CDK12 inhibition strikingly synergizes with AR antagonism via epigenetic alteration of AR signaling
Based on the CRISPR screen result under AR antagonism and the impact of THZ531 on AR signaling, we hypothesized that CDK12 inhibition may synergize with AR antagonism. We treated PCa cells with THZ531 and first- (bicalutamide) or next-generation AR antagonists (apalutamide and enzalutamide), and found synergy with no limitation to a single antagonist or cell line (Fig. 5A). To better imitate the real dose of AR antagonists administered to patients [43, 44], we treated PCa cells with 25 µM AR antagonists, and found that a low dose of 0.2 µM THZ531 was enough to induce striking synergy in colony formation assays (Fig. 5B), supporting the essential requirement of CDK12 for PCa cells under AR antagonism.
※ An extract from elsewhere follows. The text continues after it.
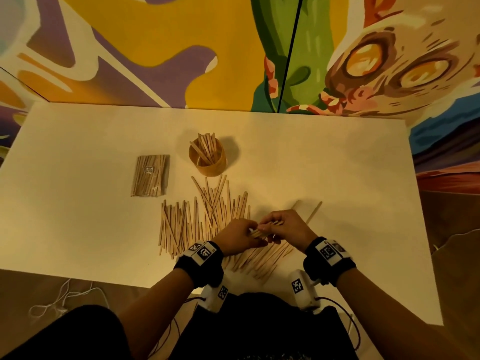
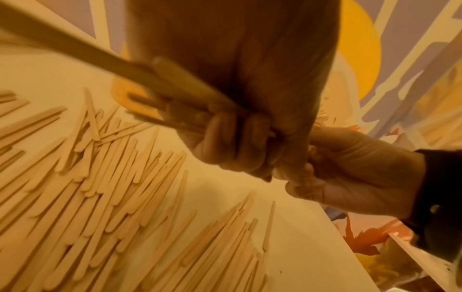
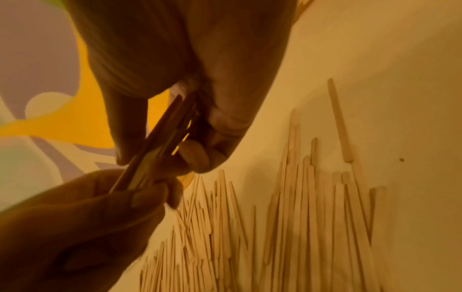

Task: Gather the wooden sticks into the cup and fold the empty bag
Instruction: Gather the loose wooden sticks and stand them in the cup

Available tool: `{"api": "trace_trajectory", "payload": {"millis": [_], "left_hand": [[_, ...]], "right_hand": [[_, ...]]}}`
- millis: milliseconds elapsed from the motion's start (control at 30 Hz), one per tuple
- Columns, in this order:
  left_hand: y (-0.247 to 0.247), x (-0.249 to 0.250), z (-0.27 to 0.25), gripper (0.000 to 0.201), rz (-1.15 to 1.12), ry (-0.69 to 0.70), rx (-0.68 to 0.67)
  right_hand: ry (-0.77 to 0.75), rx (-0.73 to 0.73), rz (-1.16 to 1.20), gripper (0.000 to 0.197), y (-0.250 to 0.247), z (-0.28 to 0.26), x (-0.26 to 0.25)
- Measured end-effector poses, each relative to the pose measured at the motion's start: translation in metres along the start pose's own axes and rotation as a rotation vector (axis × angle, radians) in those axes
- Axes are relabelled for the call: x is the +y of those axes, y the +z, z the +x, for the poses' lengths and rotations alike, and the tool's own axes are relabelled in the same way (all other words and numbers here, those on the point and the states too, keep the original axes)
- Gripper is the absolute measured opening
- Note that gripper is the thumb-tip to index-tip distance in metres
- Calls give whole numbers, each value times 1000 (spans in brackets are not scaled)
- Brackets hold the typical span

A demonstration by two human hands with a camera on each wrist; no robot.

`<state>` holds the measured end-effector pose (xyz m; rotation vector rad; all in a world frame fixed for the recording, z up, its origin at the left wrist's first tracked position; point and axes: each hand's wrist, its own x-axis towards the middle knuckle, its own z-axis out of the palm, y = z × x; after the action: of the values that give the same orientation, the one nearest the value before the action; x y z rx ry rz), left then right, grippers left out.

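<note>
A white rectangular table point(image 1: 78, 178) stands against a painted wall. On its surface, toward the far centre, a round wooden cup point(image 1: 207, 162) stands upright with several sticks leaning inside it. Left of the cup lies a clear flat bag point(image 1: 150, 179) filled with sticks. Near of the cup, a broad spread of loose wooden sticks point(image 1: 187, 224) lies flat, reaching to the near edge. Two single sticks point(image 1: 314, 211) lie apart to the right.
</note>
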<state>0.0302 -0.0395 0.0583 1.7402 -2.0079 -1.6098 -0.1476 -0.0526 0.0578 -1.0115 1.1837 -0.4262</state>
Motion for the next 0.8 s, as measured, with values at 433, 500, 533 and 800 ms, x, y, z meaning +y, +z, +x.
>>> {"api": "trace_trajectory", "payload": {"millis": [433, 500, 533, 800], "left_hand": [[-14, -1, -31, 26, -240, -40, -50], [-18, -9, -46, 24, -351, -84, -27], [-19, -14, -52, 25, -418, -109, -1], [3, -31, -91, 45, -946, -221, 353]], "right_hand": [[7, 20, 196, 11, 13, -7, 4], [7, 33, 244, 12, 11, -10, 9], [7, 31, 280, 12, 9, -12, 11], [-15, -44, 346, 6, 36, -15, 10]]}}
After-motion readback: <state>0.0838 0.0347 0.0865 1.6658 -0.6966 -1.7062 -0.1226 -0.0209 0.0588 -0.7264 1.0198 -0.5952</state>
We next performed CUT&Tag assays of H3K27ac modification in treated LNCaP cells (0.2 µM THZ531, 25 µM enzalutamide and their combination for 24 h) compared to the control group. We observed remarkable differences in H3K27ac signals among different treatments (Fig. 5C and S3A). The FOXA:AR motif was significantly enriched in decreasing H3K27ac signal regions in the combination group (Fig. 5C), explaining the suppressive AR score genes in the transcriptome. Genes with significantly declining H3K27ac signals were enriched in the PCa pathway in the combination group, suggesting attenuated PCa activity (Fig. S3B). A similar H3K27ac signal drop-off in the combination group was also found in AR targets (Fig. 5D and S3C), and mRNA levels presented a dramatic decline in the combination group (Fig. 5E). These results reveal that combination treatment represses AR signaling by inducing attenuated H3K27ac signaling.
According to the analysis of H3K27ac modification, SE-associated genes were more susceptible to treatments than typical enhancers (TEs) (Fig. S3D), implying an important role of SE-associated genes in synergy. We next identified that 181 SE-associated genes specific to the combination group were enriched in the apoptosis pathway (Fig. 5F). The KEGG analysis of the SE-associated genes also demonstrated the most significant enrichment of the apoptosis pathway in the combination treatment (Fig. S3E). Flow cytometry also detected more apoptotic cells after combination treatment (Fig. S3F). RT-qPCR validated prominent decreases in MCL1, BIRC5, and BCL2L1 (anti-apoptosis genes) mRNA levels in the combination group (Fig. 5G). Notably, BIRC5 and BCL2L1 are two of three key hub target genes that contribute to PCa carcinogenesis and progression .
Somatic loss-of-function CDK12 mutations generate an aggressive subtype of CRPC with poor outcomes [19,20,21]. While we identified CDK12 as critically required for PCa cell survival via a CRISPR screen. Both genetic deletion and functional inhibition suggested that CDK12 accelerates PCa progression to a certain extent, similar to that in other malignancies [16,17,18]. The inconsistent transcriptome alteration further revealed discrepant mechanisms between CDK12 inhibition and somatic loss-of-function CDK12 mutations in clinical patients. Our experiments demonstrated that HSPC and CRPC cells both respond dramatically to THZ531, highlighting the reliability of CDK12 as a PCa druggable target.
Cancer cells require highly active transcription to maintain their essential and oncogenic biological functions, including rapid proliferation and aggressive invasion . Therefore, it is reasonable that CDK12-IST-associated survival pathways may primarily contribute to the vulnerability of PCa cells to CDK12. To our surprise, CDK12-ISTs consisted of genes related to prostatic identity and AR-regulated genes, implying the cancer-type-specific feature of CDK12-ISTs.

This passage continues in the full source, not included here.